The Development and Validation of Multivariable Electronic Health Record-Based Models to Predict Diabetic Ketoacidosis-Related Hospitalizations for Adults with Type 1 Diabetes
作者
Jacob Kohlenberg,Meng Xu,Ryan Coopergard,Erika S. Helgeson,Amy C. Gross,Nestoras Mathioudakis,Craig A. Vandervelden,Mark A. Clements,Lisa S. Chow,Sisi Ma
Aim: To develop and validate models that use electronic health record (EHR) data to predict diabetic ketoacidosis (DKA)-related hospitalizations over 90 and 180 days among adults with type 1 diabetes (T1D). Methods: We used EHR data from adults with T1D treated at an academic health system in the United States, between January 1, 2017, and April 30, 2023. Models were built to predict the 90- and 180-day DKA risk using EHR data from the 2 years preceding the index date. We constructed seven predictors: (1) prior DKA event, (2) number of prior DKA events, (3) average time between DKA events in years, (4) time since the most recent DKA event in years, (5) most recent HbA1c, (6) the absence of a HbA1c result in the past 2 years, and (7) insurance type. The dataset was split into discovery and prospective validation cohorts. Logistic regression models were built using the discovery cohort and validated using the prospective validation cohort. Results: Our dataset included 7798 adults with T1D, of which 667 (8.6%) experienced ≥1 post-T1D diagnosis DKA event, totaling 1102 DKA events. The 90-day model achieved a mean area under the receiver operating characteristic curve (AUC) of 0.87 (standard deviation [SD] ± 0.02).
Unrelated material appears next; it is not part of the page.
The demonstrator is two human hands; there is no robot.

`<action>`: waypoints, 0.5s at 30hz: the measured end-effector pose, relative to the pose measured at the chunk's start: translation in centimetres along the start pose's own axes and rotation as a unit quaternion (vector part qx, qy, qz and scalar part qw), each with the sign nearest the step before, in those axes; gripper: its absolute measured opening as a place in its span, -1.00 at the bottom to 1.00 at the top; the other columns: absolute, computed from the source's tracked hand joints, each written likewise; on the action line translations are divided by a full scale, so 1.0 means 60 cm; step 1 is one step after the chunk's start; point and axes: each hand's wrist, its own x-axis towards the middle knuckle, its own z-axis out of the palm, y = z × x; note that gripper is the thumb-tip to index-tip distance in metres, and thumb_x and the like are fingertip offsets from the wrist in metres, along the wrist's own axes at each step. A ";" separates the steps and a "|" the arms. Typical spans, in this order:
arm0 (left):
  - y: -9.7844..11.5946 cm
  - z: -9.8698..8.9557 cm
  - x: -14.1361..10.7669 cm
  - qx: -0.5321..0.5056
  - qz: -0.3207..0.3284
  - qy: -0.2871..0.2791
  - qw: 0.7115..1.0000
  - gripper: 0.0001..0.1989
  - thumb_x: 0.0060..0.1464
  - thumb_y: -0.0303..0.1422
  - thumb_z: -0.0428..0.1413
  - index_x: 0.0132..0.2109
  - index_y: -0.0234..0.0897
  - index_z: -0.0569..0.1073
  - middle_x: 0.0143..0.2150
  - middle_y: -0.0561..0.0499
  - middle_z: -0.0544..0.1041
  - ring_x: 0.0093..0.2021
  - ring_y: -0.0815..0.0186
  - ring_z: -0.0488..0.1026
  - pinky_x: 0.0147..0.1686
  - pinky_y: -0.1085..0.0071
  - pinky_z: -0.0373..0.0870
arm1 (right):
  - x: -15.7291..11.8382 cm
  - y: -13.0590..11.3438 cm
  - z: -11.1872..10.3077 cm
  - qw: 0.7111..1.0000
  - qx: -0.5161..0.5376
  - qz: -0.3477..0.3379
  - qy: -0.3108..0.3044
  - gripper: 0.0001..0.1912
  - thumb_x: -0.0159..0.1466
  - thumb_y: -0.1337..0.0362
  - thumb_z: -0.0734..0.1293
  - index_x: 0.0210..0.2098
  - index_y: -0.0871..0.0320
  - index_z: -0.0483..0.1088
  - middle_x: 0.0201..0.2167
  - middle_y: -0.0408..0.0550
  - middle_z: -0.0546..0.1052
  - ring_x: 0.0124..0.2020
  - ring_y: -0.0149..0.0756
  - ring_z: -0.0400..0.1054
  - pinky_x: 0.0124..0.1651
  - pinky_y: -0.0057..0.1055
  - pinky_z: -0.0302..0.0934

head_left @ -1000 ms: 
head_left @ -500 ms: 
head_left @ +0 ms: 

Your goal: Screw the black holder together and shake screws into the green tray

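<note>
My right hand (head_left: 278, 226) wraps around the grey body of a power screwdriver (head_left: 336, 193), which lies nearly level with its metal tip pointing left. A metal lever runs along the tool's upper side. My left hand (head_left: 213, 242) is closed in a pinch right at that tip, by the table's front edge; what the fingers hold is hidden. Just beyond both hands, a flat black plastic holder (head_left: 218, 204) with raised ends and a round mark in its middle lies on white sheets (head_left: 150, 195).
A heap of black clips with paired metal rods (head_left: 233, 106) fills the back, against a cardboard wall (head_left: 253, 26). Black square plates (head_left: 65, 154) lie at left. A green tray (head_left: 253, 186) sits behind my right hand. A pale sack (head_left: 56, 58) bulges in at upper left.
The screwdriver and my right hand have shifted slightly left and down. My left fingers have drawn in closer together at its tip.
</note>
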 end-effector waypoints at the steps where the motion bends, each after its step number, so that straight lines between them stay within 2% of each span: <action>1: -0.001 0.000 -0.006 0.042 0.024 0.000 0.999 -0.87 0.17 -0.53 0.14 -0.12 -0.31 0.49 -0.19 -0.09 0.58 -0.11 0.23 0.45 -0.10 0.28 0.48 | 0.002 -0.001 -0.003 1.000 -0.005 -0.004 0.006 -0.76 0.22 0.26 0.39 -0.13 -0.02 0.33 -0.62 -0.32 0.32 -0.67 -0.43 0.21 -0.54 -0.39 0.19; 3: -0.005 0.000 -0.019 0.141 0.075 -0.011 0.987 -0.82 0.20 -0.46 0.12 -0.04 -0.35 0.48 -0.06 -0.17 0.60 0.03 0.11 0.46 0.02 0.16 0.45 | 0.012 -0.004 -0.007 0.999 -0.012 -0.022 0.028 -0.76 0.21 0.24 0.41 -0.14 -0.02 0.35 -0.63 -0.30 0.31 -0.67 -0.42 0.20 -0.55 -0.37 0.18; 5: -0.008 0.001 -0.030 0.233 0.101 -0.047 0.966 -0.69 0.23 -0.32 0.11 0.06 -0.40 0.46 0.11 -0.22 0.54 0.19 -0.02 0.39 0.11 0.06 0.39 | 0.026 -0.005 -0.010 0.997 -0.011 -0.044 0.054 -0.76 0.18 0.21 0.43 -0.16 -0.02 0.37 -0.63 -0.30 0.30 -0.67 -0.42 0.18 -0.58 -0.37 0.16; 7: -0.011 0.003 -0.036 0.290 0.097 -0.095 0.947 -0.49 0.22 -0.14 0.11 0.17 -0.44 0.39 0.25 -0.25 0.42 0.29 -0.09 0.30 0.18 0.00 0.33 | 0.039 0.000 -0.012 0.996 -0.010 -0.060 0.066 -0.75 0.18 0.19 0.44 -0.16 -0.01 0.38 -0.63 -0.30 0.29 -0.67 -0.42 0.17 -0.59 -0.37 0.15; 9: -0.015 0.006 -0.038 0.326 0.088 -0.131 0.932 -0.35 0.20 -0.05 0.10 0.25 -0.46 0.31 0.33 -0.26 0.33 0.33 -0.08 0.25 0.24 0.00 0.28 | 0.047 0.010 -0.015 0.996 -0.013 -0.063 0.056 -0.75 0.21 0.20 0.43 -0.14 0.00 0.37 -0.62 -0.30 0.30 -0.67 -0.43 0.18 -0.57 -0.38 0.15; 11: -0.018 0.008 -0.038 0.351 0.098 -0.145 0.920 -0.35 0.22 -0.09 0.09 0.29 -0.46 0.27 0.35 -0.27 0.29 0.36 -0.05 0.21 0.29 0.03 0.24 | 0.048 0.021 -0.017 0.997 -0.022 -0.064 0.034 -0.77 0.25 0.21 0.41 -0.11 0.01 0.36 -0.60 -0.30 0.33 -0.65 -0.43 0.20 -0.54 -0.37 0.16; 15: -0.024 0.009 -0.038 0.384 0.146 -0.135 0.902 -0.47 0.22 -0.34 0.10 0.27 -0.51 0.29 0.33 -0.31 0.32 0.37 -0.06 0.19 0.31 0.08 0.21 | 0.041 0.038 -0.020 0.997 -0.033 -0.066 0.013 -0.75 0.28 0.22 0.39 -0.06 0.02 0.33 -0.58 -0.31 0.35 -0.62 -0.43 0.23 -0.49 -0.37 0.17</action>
The 180-day model achieved a mean AUC of 0.84 (SD ± 0.02). Among the 5% highest risk individuals, the 90-day model had a recall of 0.45, precision of 0.11, and specificity of 0.95, while the 180-day model had a recall of 0.42, precision of 0.17, and a specificity of 0.96. Conclusion: We developed EHR-based logistic regression models that effectively predict DKA-related hospitalizations in adults with T1D. Future work will enhance model performance by incorporating additional features and applying advanced machine learning methods.